The validation agent also produces a confidence score after reviewing the full shortlist — a single number representing how reliable it considers the screening output. If confidence is above 0.80, the system auto-approves and moves to outreach. Below 0.80, a human reviewer is pulled in.

// Run 1
{ "confidence": 0.82, "human_review_required": false }
 
// Run 2 — same JD, similar outputs
{ "confidence": 0.74, "human_review_required": true }

Whether a human spends 30 minutes reviewing a shortlist depends on a number generated at temperature=0.7. In borderline cases, that's a coin flip controlling whether a human is in the loop at all.

Root cause: the validation agent generates confidence as a free-form creative output — a subjective judgment at non-zero temperature. The fix is the same pattern as Finding 1: lower validation temperature to 0 and replace free estimation with a structured deduction rubric.

Finding 4: The Bias Auditor Actually Works

Finding 2 showed the validation agent catching the senior candidate's under-scoring. But I needed to know if those flags were reliable or just noise. I reviewed every flag across all runs against what a careful human reviewer would catch — four flags raised, all real problems, zero false alarms, nothing missed. Perfect precision and recall on a small set. Both will drop at scale, but every flag was substantiated.

The pattern — a second LLM call that audits the first call's output — is the most underrated tool in this pipeline. The screening agent can't notice its own bias. The validation agent, reviewing the scores specifically looking for bias, can.

Finding 5: Zero Temperature Doesn't Guarantee Determinism

Setting sourcing temperature to 0 reduced variance significantly but didn't eliminate it.

The reason: many LLM APIs distribute requests across multiple copies of the same model running on different servers.

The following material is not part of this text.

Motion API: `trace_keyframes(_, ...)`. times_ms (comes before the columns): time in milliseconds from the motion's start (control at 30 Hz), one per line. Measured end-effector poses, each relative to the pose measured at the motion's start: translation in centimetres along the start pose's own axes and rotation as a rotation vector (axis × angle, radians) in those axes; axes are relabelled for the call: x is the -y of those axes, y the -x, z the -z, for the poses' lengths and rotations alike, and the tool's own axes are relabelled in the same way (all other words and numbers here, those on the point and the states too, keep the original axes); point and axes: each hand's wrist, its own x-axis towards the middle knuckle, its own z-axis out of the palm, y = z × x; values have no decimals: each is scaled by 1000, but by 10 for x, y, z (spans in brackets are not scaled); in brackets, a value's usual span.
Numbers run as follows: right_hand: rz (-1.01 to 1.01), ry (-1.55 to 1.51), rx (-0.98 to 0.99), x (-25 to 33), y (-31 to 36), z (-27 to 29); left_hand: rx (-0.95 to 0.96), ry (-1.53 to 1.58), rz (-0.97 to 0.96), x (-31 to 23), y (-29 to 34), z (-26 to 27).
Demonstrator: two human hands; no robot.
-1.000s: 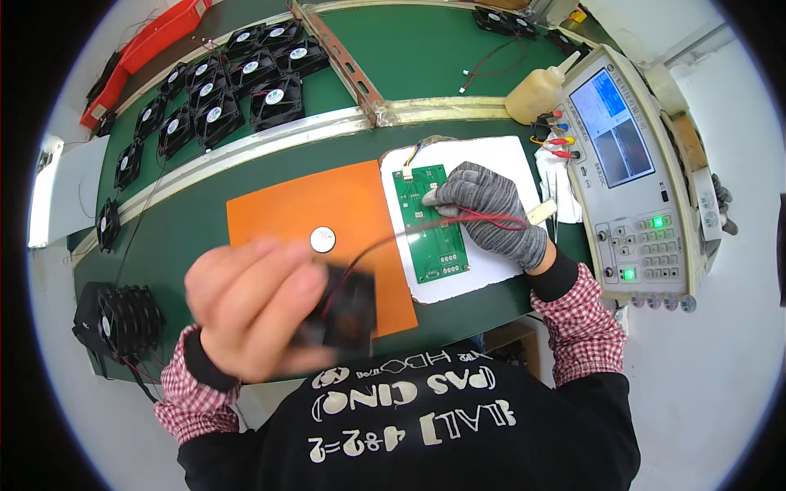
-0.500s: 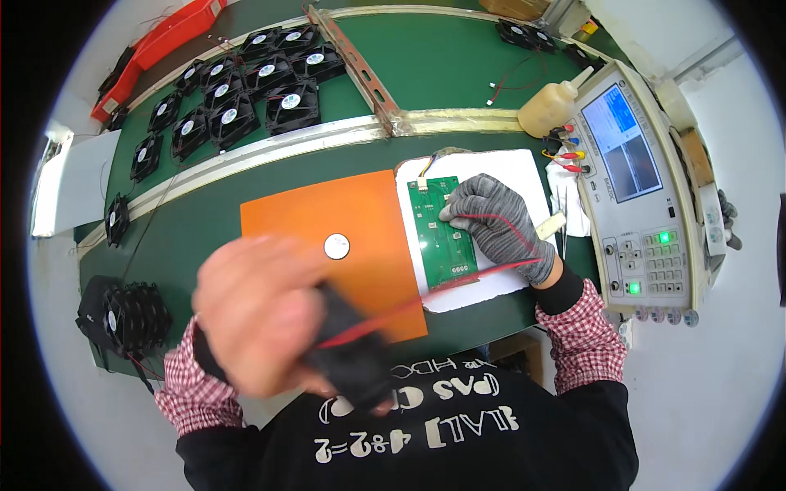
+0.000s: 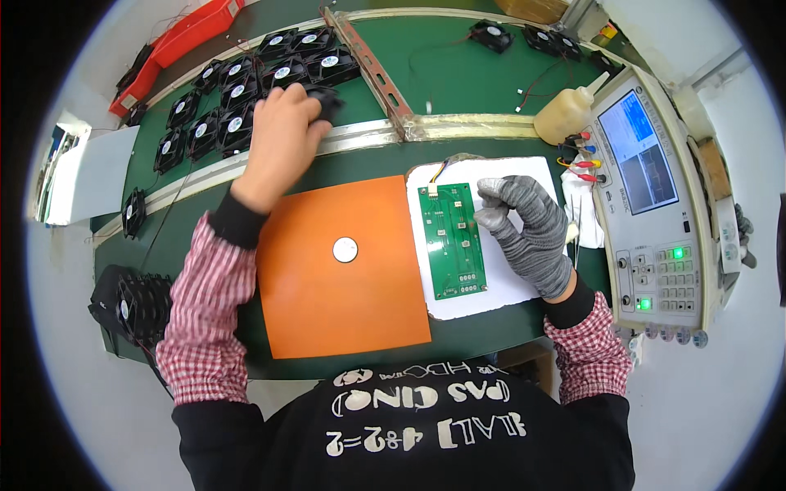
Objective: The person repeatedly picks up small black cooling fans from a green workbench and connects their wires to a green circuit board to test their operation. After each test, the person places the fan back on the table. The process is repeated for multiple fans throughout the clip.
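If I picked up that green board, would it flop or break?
The green board is probably stiff, being a flat, straight-edged plate. It may be fragile, with small parts on its face. The wires at its far end might tug.

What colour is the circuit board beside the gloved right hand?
The circuit board is green; the head view shows it best.
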Motion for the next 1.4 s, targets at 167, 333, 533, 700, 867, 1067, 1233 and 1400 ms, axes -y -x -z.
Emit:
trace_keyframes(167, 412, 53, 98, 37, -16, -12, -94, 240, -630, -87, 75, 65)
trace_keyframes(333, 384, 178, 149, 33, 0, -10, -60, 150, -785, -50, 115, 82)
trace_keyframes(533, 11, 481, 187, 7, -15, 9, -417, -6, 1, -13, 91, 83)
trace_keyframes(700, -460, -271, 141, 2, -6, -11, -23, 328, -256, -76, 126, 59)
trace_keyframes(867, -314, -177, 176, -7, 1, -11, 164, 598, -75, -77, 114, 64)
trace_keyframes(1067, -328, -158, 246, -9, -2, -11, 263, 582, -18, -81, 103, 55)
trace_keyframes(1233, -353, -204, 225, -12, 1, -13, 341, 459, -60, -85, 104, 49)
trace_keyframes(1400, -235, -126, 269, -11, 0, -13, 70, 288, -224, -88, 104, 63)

Even with temperature at 0, identical requests routed to different copies can produce slightly different outputs. For borderline candidates near the sourcing threshold, this is enough to make them appear or disappear between runs.

Perfect consistency is only achievable if the sourcing agent sees exactly the same input both times — same candidate data, same job description, byte-for-byte identical. In production, where inputs vary naturally between runs, some inconsistency comes from the infrastructure, not the model.

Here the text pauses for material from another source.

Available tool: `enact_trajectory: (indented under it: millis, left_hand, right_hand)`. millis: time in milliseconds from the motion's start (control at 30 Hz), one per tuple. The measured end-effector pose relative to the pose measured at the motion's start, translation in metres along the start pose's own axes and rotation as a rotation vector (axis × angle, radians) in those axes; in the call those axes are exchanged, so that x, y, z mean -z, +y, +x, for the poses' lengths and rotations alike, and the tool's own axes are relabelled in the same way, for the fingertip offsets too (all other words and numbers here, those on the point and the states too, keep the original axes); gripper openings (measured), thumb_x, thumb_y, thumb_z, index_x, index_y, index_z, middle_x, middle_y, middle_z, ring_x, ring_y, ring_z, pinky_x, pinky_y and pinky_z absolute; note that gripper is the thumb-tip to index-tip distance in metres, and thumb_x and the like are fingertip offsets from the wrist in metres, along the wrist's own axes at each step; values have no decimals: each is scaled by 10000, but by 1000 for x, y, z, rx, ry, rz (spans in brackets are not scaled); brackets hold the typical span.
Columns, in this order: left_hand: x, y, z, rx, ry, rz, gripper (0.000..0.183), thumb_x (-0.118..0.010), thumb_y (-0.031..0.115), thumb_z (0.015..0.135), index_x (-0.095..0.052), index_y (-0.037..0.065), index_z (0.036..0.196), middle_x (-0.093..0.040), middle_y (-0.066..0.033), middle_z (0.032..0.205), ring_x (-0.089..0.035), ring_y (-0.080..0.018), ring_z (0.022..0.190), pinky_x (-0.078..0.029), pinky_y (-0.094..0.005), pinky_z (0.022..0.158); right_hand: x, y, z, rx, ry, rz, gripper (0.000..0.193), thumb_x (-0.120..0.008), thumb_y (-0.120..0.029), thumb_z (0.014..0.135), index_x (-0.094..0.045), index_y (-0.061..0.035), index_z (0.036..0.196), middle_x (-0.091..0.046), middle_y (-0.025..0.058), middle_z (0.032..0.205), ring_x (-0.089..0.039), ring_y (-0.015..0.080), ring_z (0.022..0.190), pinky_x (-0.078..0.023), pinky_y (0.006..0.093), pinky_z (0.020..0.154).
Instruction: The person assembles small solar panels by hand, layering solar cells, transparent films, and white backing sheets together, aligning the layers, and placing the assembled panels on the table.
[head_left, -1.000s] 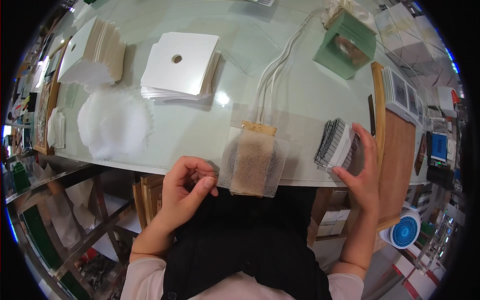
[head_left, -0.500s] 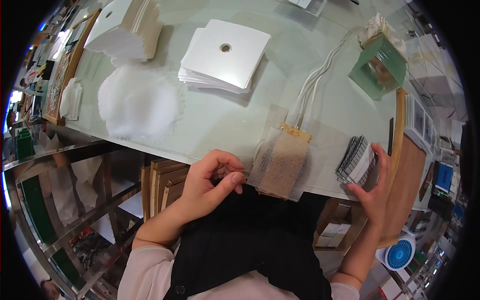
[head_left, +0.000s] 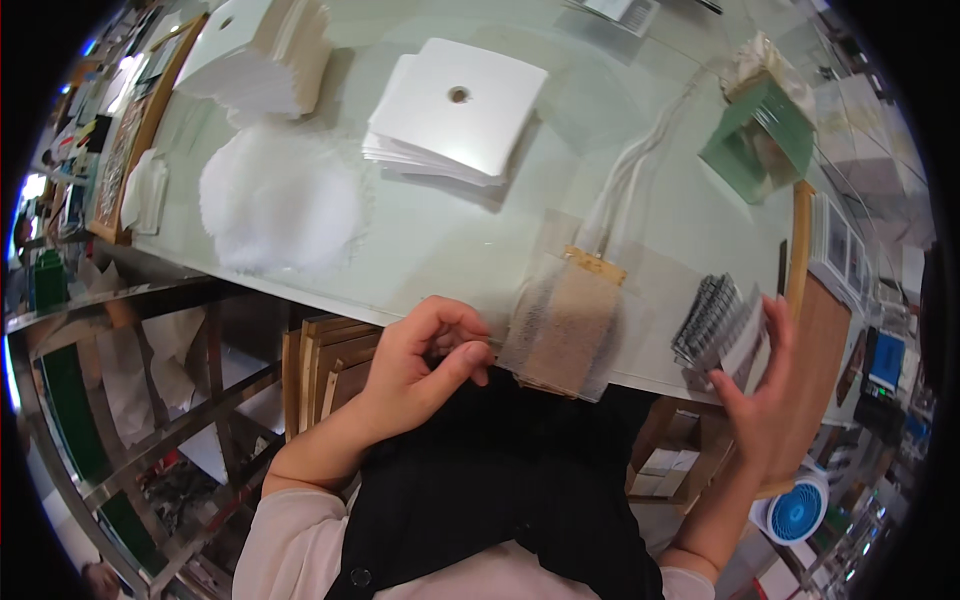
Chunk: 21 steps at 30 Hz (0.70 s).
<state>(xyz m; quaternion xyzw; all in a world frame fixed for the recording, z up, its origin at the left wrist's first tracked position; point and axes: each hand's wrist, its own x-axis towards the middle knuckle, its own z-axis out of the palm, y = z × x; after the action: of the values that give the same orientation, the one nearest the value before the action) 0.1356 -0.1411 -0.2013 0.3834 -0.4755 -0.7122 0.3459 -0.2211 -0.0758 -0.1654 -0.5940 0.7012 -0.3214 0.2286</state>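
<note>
My left hand (head_left: 430, 355) is closed near the table's front edge, thumb against curled fingers. Whatever is in it, if anything, is hidden. Just right of it lies a flat brown pad (head_left: 570, 330) under a clear speckled sheet, with white cables running from a tan taped end. At the right, my right hand (head_left: 762, 370) grips a thin pale card (head_left: 744, 342) between thumb and fingers. That card leans apart from a small stack of black-lined cards (head_left: 706, 318), which stands beside it on the table.
A stack of white square boards (head_left: 455, 115) with a hole lies farther back. Left of it are a round white fibrous pile (head_left: 280, 195) and a taller white stack (head_left: 270, 55). A green open box (head_left: 762, 140) stands back right, and a blue fan (head_left: 797, 508) is at lower right.
My right hand has moved slightly right with the pale card, drawing it away from the black-lined stack. My left hand has hardly moved.
</note>
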Motion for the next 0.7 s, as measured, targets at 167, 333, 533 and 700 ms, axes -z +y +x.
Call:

The practical implication: rule-based filtering (not LLM) is the only way to get perfectly consistent sourcing. If consistency matters more than generalization, move the filter logic out of the LLM call entirely.

The Fixes

None of these were model problems. They were system design problems — temperature settings, prompt wording, missing rubrics. The model did exactly what the system told it to.

Did the Fixes Work?

Same candidate. Same JD. The most experienced candidate's score moved from 0.62 to 0.95 — lowest to highest. Not because the model changed — because the system did.

Fixes Without Tests Are Promises

The temperature change and prompt rules work now. They'll also silently break the moment someone reverts a config value or edits a prompt without knowing what it affects. Each fix now has a corresponding deterministic test — the temperature overrides are verified by asserting agent init values, the prompt rules are tested by checking prompt content directly. Those tests run in 0.36 seconds with no LLM calls. If either fix is reverted, CI fails before any model is touched.

Takeaways

Start with deterministic tests. 24 tests, no LLM calls, under a second. They caught 60% of regressions — prompt template errors, schema violations, missing fields — before any model was involved.
Match each metric to a failure mode. Consistency checks caught sourcing drift. Precision/recall validated the validation agent. A single "accuracy" number would have hidden both.
temperature=0 reduces variance but doesn't eliminate it. LLM APIs can load-balance across replicas, so identical requests don't always produce identical outputs. Know where your non-determinism comes from before assuming it's the model.
Every fix needs a corresponding test. The temperature overrides and prompt rules work today. Without deterministic tests asserting agent init values and prompt content, they'll silently break the moment someone edits a config.

If your LLM system "works" without tests, it doesn't work — you just haven't measured where it fails yet.